Required action = Nothing but the lines from the one containing "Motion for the" through the final line of the data should be repeated, and each must be exact.

Information shown =
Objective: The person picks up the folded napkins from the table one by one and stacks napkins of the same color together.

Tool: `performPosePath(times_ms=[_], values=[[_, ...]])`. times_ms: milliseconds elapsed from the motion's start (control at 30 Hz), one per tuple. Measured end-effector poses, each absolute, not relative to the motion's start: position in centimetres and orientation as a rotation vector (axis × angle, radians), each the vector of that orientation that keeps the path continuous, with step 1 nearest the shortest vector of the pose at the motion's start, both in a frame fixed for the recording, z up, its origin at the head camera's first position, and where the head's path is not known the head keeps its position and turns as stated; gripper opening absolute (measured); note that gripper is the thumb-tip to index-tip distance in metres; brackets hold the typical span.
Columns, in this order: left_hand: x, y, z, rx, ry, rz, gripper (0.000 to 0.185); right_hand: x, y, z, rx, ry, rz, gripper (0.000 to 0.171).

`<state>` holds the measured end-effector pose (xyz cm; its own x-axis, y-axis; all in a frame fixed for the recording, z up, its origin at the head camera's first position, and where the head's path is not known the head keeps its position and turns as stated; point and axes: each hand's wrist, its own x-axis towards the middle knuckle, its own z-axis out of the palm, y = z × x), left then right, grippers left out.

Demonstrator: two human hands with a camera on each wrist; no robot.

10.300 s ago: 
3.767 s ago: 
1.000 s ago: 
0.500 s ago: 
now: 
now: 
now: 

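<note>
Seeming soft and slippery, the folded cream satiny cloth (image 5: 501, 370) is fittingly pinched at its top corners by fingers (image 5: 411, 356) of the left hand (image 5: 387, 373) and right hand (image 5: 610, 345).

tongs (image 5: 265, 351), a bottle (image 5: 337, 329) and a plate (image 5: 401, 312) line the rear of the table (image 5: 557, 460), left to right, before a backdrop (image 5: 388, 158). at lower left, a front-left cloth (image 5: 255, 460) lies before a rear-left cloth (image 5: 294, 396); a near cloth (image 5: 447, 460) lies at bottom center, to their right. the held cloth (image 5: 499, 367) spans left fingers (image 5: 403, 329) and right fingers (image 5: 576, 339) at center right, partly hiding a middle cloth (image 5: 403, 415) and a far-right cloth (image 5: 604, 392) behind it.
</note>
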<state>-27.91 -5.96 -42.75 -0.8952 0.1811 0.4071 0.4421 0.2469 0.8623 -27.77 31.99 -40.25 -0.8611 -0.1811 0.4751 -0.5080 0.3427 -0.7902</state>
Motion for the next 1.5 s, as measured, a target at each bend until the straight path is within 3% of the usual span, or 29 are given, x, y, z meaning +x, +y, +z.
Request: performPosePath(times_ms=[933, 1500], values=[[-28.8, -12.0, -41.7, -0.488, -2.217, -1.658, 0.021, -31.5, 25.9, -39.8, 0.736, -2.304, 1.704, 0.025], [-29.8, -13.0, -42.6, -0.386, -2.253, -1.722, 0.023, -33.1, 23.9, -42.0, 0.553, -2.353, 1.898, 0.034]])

Response area =
Motion for the next 1.5 s, as measured, a target at each bend until the straight path is within 3% of the usual span, or 29 are given, x, y, z meaning +x, +y, +z.
Request: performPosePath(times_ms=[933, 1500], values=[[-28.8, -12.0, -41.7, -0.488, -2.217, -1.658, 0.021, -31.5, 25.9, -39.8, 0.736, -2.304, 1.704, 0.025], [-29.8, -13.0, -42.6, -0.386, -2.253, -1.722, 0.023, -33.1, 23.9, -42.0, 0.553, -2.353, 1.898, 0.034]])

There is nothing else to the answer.